I decided to revise my question to make it more clear [25.03.2021]:
I have a dataset of measured water levels over one year for 12 measuring stations along a tidal river. Hereby each measuring station has a river kilometre value that works as a variable representing space. The water level shows a periodic/sinusoidal pattern over time and slightly also over space. And now I need to model water levels over time and space.
Since this dataset is too big and since I have no permission to share, I simulated some data according to a wave function ψ(x,t) = Ao sin[ωt - kx + φo]. The real data is a bit more complicated but both methods I tried (nlsLM and GAM) do not work for both real and simulated data. Therefore, simulated data is enough to demonstrate my problem.
nlsLM does only work then I nearly perfectly predefine all model parameters, if they deviate only slightly this method completely fails as can be seen here.
GAM works pretty good for time and space components separately but not then combined as can be seen here.

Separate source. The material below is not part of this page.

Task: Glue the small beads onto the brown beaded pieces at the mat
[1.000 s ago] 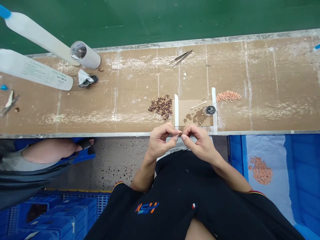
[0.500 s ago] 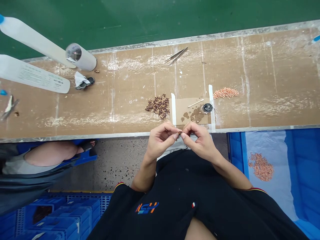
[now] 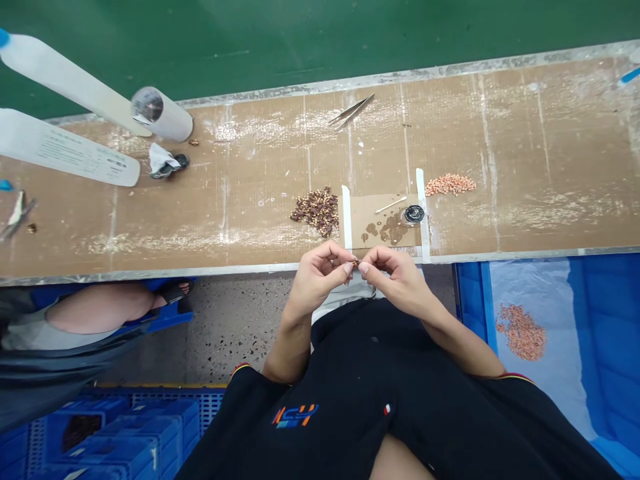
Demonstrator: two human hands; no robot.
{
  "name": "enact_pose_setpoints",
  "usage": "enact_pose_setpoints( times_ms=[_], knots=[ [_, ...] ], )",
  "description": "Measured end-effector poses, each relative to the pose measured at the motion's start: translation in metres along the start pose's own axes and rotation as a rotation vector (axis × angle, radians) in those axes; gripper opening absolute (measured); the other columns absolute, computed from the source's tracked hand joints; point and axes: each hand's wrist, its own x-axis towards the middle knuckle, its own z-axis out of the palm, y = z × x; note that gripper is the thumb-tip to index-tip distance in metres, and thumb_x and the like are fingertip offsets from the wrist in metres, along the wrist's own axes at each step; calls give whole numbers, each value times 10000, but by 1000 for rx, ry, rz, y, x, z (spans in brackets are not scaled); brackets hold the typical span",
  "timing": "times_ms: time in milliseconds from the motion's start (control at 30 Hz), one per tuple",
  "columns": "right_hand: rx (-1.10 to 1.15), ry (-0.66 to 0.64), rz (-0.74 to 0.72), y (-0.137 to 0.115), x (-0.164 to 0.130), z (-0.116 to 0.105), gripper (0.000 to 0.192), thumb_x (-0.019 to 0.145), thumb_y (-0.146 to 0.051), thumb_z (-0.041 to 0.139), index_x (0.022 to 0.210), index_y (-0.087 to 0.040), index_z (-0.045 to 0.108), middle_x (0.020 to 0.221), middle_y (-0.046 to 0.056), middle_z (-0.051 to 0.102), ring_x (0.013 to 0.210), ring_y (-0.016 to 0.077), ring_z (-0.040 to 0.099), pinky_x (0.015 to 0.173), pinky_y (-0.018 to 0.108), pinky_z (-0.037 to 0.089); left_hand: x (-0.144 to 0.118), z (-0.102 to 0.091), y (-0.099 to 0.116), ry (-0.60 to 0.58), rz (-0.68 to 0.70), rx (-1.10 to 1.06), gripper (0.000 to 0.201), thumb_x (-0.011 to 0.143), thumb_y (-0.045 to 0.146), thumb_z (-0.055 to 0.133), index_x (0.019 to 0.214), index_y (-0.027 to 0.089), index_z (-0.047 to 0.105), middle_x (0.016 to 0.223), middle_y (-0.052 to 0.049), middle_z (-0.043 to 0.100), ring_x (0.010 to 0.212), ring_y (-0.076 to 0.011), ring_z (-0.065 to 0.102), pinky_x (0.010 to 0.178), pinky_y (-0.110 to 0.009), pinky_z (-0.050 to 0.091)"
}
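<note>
My left hand (image 3: 319,279) and my right hand (image 3: 399,281) meet at the table's front edge, fingertips pinched on a tiny dark brown and gold piece (image 3: 356,263). Its exact kind is too small to make out. Just beyond my left hand lies a pile of similar brown and gold pieces (image 3: 320,210). Past my right hand, a card (image 3: 367,208) with dark wet stains is taped down by white strips. A cotton swab (image 3: 391,205) and a small round pot with a dark top (image 3: 414,214) rest on it.
Small pinkish-orange pieces (image 3: 451,184) are heaped right of the card. Tweezers (image 3: 351,111) lie farther back. White bottles (image 3: 70,150) and a cylinder (image 3: 167,117) occupy the left. A blue bin (image 3: 607,320) stands low right. Another person's leg (image 3: 100,308) shows at lower left.
Both hands have shifted very slightly left and up with the small piece still pinched between them. The things on the table lie as before.
</note>
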Motion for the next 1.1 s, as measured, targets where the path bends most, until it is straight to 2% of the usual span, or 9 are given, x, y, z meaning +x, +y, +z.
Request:
enact_pose_setpoints(
  times_ms=[100,233,433,533,733,800,867,967,1100],
  knots=[
    [90,-44,70,4,2,-2,550,856,-740,737,750,-223,582,675,-12,578,619,130,496,578,281,418,-3,-2,6,-33,-75,0,290,845,430,892,895,170,774,708,-19,714,622,-129,674,587,-244,576],
    [221,-107,124,5,4,-4,610,800,-798,755,718,-228,553,646,-32,548,586,113,465,584,279,430,-5,0,8,-8,-16,23,259,891,422,853,974,181,807,792,-39,767,683,-140,726,641,-249,604],
    [352,-122,133,8,3,-2,598,824,-742,779,678,-231,505,607,-57,486,552,100,420,576,278,385,-5,3,6,-37,19,71,271,922,442,817,998,181,816,813,-49,781,704,-155,736,691,-279,628],
    [294,-79,110,12,1,-4,603,836,-770,748,691,-237,508,612,-49,501,558,111,435,580,287,405,-2,0,-1,41,64,179,252,950,423,769,1012,183,811,820,-47,778,710,-152,724,665,-268,613],
    [-4,198,36,27,-13,-25,563,872,-784,693,771,-243,574,663,-16,548,617,147,496,590,299,435,16,-18,-31,446,189,651,117,914,224,656,931,187,766,832,-25,737,708,-137,648,628,-250,526],
    [-66,284,45,36,-20,-38,532,883,-746,697,760,-243,576,667,-10,568,621,155,521,604,307,453,20,-24,-37,514,202,729,120,910,215,635,915,184,751,817,-24,708,679,-133,622,610,-248,509],
    [-151,447,42,48,-27,-58,477,890,-688,698,760,-244,584,671,-5,587,620,162,534,602,309,454,23,-28,-39,551,224,773,122,913,230,630,925,182,742,843,-32,693,691,-138,624,618,-252,514],
    [-349,820,5,65,-35,-107,378,877,-600,679,778,-244,595,673,-4,603,616,169,529,596,308,437,25,-30,-37,542,229,862,106,901,247,654,941,185,731,886,-35,666,680,-139,607,641,-270,522],
    [-596,1244,65,73,-39,-203,245,888,-432,609,744,-253,524,700,6,611,667,190,560,684,337,476,31,-32,-33,462,200,1020,73,903,251,654,908,198,704,890,-20,629,587,-129,518,680,-318,514]
  ],
)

Maybe somebody knows what I did wrong with these methods or are other methods are better suited?
###### Simulate data (similar to original dataset but less complicated) ######
### Create Long-Table
stations <- seq(0,350,30)
start_time <- "2020-01-01 00:00:00"
end_time <- "2020-01-31 00:00:00"
time_interval <- "30 mins"
time_vector <- seq.POSIXt(from = as.POSIXct(start_time),
to = as.POSIXct(end_time),
by = time_interval)
df <- data.frame(time = rep(time_vector, times = length(stations)),
place = rep(stations, each=length(time_vector)),
timediff = as.numeric(difftime(rep(time_vector, times = length(stations)),
as.POSIXct("2020-01-01 00:00:00"),
units = "mins")))
### Parameter according to a wave function
A0 <- 200
k0 <- 0.023
w0 <- 0.005
phi0 <- 10
### Simulate water level values
df$level <- A0*sin(k0*df$place + w0*df$timediff + phi0)
### Plot simulated data
par(mfrow=c(1,2))
plot(level~timediff, data = df[df$place==30,], type = "l",
main="Water level over time")
plot(level~place, data = df[df$timediff==30,], type = "l",
main="Water level over space")
par(mfrow=c(1,1))
###### Try to estimate model function parameters using nlsLM ######
### Modelling using nlsLM
library(minpack.lm)
nlsmod <- nlsLM(level ~ A*sin(k*df$place + w*df$timediff + phi), data = df,
start=c(A = 200, k = 0.023, w = 0.001, phi = 10),
lower=c(A = 100, k = 0.001, w = 0.005, phi = 0),
upper=c(A = 1000, k = 0.01, w = 0.1, phi = 1000),
control=nls.lm.control(maxiter=1000))
# defining an area to search for parameters did not worked despite the real values are included
nlsmod <- nlsLM(level ~ A*sin(k*df$place + w*df$timediff + phi), data = df,
start=c(A = 200, k = 0.023, w = 0.005, phi = 10),
control=nls.lm.control(maxiter=1000))
# defining exactly the real model values worked but this makes no sense since I would like
# to estimate them
nlsmod <- nlsLM(level ~ A*sin(k*df$place + w*df$timediff + phi), data = df,
start=c(A = 150, k = 0.023, w = 0.001, phi = 10),
control=nls.lm.control(maxiter=1000))
# then changing just two values slightly the nlsLM (and nls) function does not work anymore
summary(nlsmod)
nlsmod
### Create new dataset
df.new = data.frame(timediff = df$timediff, place = df$place)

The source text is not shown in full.